The first chapter is the standard introductory chapter. In the second chapter, Jensen discusses early non-narrative Christian art, such as in how Christ was depicted in the guise of pagan deities (e.g. the lamb-bearer, Orpheus, Helios) or other forms (the fish, which is either a reference to the “living waters” that Christ provides or to the IXTHYS acrostic – “Jesus Christ, Son of God, Savior”). In the third chapter, Jensen turns to art that depicts biblical narratives (predominantly scenes from the Old Testament). The fourth chapter discusses portraits of Christ as the incarnate God. The fifth chapter discusses the depictions of Christ crucified, which, strangely enough, came onto the scene later in Christian art. The sixth and final chapter discusses art that depicts resurrection typologies (e.g. Ezekiel’s dry bones).

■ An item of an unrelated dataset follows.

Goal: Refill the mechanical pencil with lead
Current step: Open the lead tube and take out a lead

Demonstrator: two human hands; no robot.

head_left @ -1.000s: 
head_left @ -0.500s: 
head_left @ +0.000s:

Overall, I would say that Jensen’s viewpoint on the art she discusses is more theological than historical-contextual or stylistic. An aspect I would have liked to see in her analysis is the putting together of a whole piece of art, rather than just discussing each element on its own. For example, Jensen discusses the depictions of Christ as Orpheus and the image of Lazarus that occur in the same catacomb room, yet they were not discussed in terms of how they occur together and what this could signify.

All in all, this book will be a helpful read for anyone interested in early Christianity or art history. Jensen has made this an accessible study, so it doesn’t matter even if you have no background in art.